> Exercise instructions:
Nothing but the text of the records belongs in your answer: repeat all of it exactly and leave out the images.

> Dataset items:
*** Begin section ***

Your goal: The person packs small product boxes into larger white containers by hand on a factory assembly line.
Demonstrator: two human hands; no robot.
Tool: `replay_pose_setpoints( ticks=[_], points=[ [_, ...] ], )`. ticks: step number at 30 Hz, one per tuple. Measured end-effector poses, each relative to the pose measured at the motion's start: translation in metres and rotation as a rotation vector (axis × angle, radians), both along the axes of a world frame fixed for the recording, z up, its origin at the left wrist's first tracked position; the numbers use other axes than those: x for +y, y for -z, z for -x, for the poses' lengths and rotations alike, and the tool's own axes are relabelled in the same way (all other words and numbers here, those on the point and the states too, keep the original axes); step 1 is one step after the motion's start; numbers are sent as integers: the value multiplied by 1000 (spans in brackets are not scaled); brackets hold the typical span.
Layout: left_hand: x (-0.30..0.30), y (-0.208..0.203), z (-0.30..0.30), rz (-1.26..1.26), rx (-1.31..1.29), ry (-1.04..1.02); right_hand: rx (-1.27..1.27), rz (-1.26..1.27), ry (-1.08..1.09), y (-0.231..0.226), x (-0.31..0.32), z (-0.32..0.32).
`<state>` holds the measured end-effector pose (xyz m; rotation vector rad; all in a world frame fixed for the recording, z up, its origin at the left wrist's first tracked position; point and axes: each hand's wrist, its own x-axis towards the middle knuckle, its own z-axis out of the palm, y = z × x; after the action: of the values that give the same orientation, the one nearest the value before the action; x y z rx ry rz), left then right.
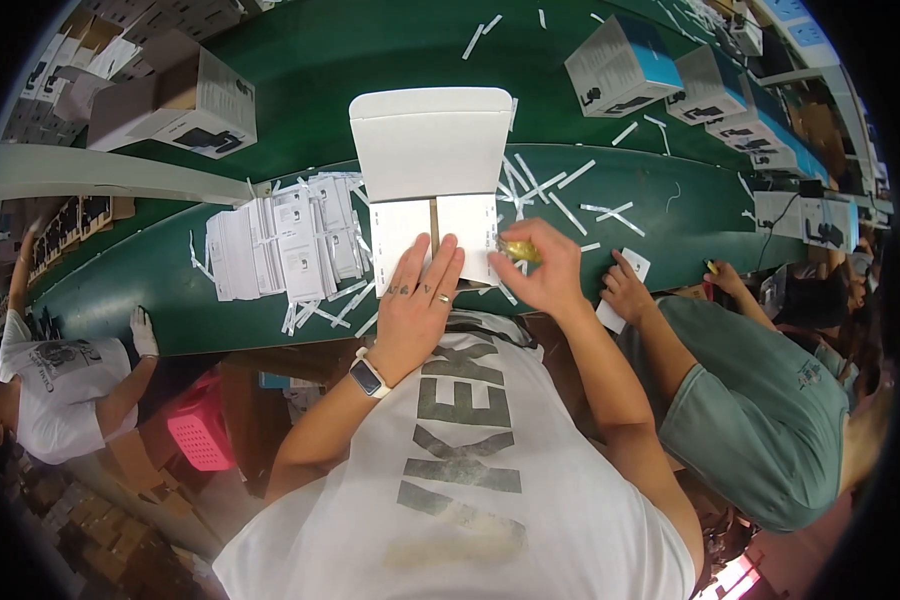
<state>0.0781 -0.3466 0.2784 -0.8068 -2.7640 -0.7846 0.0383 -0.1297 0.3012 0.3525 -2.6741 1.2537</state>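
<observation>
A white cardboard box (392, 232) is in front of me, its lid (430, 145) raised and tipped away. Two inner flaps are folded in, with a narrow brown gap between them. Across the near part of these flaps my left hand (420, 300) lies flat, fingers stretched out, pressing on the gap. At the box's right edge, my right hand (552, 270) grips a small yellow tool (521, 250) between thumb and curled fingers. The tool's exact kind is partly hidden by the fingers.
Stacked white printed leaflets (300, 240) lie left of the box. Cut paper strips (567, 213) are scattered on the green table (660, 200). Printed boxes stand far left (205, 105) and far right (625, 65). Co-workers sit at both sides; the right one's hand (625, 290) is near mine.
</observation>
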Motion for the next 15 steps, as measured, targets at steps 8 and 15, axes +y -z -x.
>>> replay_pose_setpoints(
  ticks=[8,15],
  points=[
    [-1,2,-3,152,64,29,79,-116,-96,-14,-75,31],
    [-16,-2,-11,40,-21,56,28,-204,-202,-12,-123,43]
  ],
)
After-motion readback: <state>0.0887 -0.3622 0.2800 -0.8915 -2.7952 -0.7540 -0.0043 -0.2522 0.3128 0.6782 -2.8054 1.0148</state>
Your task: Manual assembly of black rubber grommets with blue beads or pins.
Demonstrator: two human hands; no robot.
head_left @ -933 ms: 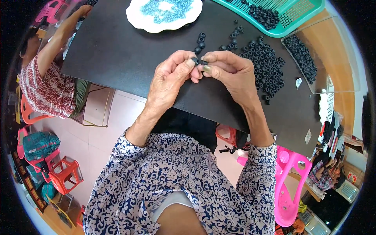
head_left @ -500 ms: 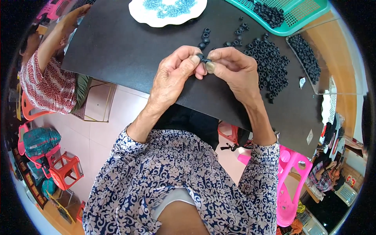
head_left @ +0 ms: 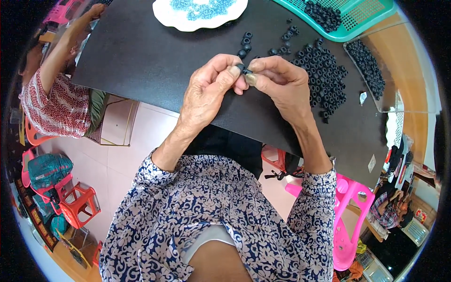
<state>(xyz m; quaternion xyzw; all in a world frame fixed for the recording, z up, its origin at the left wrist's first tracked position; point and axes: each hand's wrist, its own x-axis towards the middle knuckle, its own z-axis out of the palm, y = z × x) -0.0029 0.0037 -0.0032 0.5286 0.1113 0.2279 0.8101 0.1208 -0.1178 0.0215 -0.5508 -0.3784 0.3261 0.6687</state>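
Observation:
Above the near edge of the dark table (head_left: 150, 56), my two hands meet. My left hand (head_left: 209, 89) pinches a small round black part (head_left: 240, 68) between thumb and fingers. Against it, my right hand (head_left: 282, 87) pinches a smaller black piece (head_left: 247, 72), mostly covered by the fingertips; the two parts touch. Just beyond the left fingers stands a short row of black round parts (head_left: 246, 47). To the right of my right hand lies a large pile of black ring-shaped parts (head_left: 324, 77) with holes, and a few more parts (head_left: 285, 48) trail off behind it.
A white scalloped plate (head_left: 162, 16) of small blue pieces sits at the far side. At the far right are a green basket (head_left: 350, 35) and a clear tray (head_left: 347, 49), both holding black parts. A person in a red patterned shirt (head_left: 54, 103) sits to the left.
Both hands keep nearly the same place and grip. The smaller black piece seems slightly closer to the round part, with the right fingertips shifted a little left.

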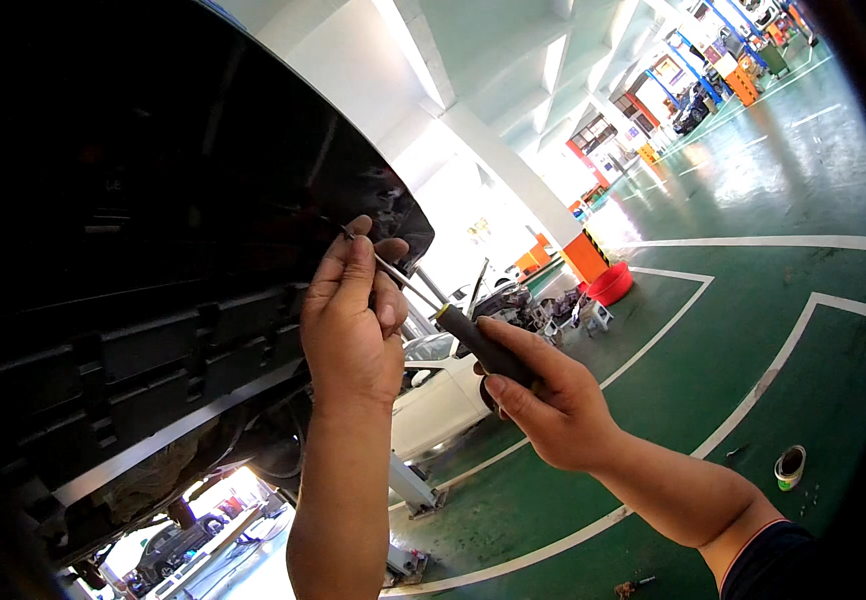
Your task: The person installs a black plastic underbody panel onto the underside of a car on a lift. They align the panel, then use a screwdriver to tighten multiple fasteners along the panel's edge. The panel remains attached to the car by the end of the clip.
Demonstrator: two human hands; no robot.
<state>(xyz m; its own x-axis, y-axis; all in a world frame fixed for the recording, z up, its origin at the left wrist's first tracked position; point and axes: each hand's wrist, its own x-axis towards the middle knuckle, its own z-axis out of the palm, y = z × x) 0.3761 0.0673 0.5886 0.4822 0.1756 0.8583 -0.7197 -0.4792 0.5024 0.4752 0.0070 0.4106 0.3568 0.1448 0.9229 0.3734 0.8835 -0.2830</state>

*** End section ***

> Answer section:
Your goal: The person packs small product boxes into larger white containers by hand on a factory assembly line.
Demonstrator: two human hands; no robot.
Tool: `replay_pose_setpoints( ticks=[_], points=[ [_, ...] ], )`. ticks: step number at 30 Hz, one per tuple. Measured end-effector poses, each relative to the pose measured at the motion's start: translation in metres and rotation as a rotation vector (axis × angle, radians), both along the axes of a world frame fixed for the recording, z up, its origin at the left wrist's first tracked position; the numbers use other axes than those: x for +y, y for -z, z for -x, for the poses' lengths and rotations alike, and the tool's own axes are relabelled in the same way (all other words and numbers here, those on the point and the states too, keep the original axes); step 1 is one step after the motion's start; numbers are sent as integers: the value multiplied by 1000 (spans in brackets are not scaled); brackets hold the typical span.
Layout: left_hand: x (-0.30..0.30), y (-0.208..0.203), z (-0.30..0.30), rz (-1.26..1.26), rx (-1.31..1.29), ry (-1.04..1.02); right_hand: rx (-1.27..1.27), rz (-1.26..1.27), ry (-1.08..1.09), y (-0.231..0.226), x (-0.31..0.32), z (-0.32..0.32).
`<state>` holds the measured end-effector pose (xyz m; rotation vector rad; all in a world frame fixed for the recording, z up, its origin at the left wrist's first tracked position; point and axes: each hand's wrist, its own x-axis towards the middle knuckle, its own z-axis out of the palm, y = z × x; after the action: of the values that give the same orientation, the one nearest the value before the action; x y z rx ry rz), left then right.
<state>0.0781 -0.3466 0.2784 -0.8068 -2.7640 -0.7846 0.0383 -0.1297 0.3012 0.3525 -2.6741 1.2537</state>
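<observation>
A white cardboard box (392, 232) is in front of me, its lid (430, 145) raised and tipped away. Two inner flaps are folded in, with a narrow brown gap between them. Across the near part of these flaps my left hand (420, 300) lies flat, fingers stretched out, pressing on the gap. At the box's right edge, my right hand (552, 270) grips a small yellow tool (521, 250) between thumb and curled fingers. The tool's exact kind is partly hidden by the fingers.
Stacked white printed leaflets (300, 240) lie left of the box. Cut paper strips (567, 213) are scattered on the green table (660, 200). Printed boxes stand far left (205, 105) and far right (625, 65). Co-workers sit at both sides; the right one's hand (625, 290) is near mine.
</observation>
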Motion for the next 15 steps, as measured, targets at steps 8 and 15, axes +y -z -x.
>>> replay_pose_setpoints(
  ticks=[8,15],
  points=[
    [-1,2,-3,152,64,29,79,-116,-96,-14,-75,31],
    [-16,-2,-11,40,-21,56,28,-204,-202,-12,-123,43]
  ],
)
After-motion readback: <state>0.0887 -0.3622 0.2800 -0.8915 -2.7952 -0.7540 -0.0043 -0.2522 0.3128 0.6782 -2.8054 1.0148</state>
Your task: Manual assembly of black rubber grommets with blue beads or pins.
Demonstrator: two human hands; no robot.
head_left @ -933 ms: 
head_left @ -500 ms: 
head_left @ +0 ms: 
<state>(xyz m; quaternion xyzw; all in a world frame fixed for the recording, z up, its origin at the left wrist's first tracked position; point and axes: each hand's wrist, its own x-axis towards the middle knuckle, its own z-axis out of the palm, y = z × x) -0.0029 0.0037 -0.0032 0.5286 0.1113 0.2279 0.8101 0.1208 -0.1178 0.0215 -0.5508 -0.3784 0.3261 0.6687</state>
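Observation:
Above the near edge of the dark table (head_left: 150, 56), my two hands meet. My left hand (head_left: 209, 89) pinches a small round black part (head_left: 240, 68) between thumb and fingers. Against it, my right hand (head_left: 282, 87) pinches a smaller black piece (head_left: 247, 72), mostly covered by the fingertips; the two parts touch. Just beyond the left fingers stands a short row of black round parts (head_left: 246, 47). To the right of my right hand lies a large pile of black ring-shaped parts (head_left: 324, 77) with holes, and a few more parts (head_left: 285, 48) trail off behind it.
A white scalloped plate (head_left: 162, 16) of small blue pieces sits at the far side. At the far right are a green basket (head_left: 350, 35) and a clear tray (head_left: 347, 49), both holding black parts. A person in a red patterned shirt (head_left: 54, 103) sits to the left.
Both hands keep nearly the same place and grip. The smaller black piece seems slightly closer to the round part, with the right fingertips shifted a little left.
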
Your task: The person installs a black plastic underbody panel onto the underside of a car on a lift. They align the panel, then use a screwdriver to tighten multiple fasteners along the panel's edge. The panel remains attached to the car by the end of the clip.
Demonstrator: two human hands; no robot.
<state>(xyz m; its own x-axis, y-axis; all in a world frame fixed for the recording, z up, its origin at the left wrist's first tracked position; point and axes: each hand's wrist, its own x-axis towards the middle knuckle, its own z-axis out of the palm, y = z × x) 0.3761 0.0673 0.5886 0.4822 0.1756 0.8583 -0.7197 -0.4792 0.5024 0.4752 0.0070 0.4106 0.3568 0.1448 0.9229 0.3734 0.8835 -0.2830</state>

No part of the exercise remains unanswered.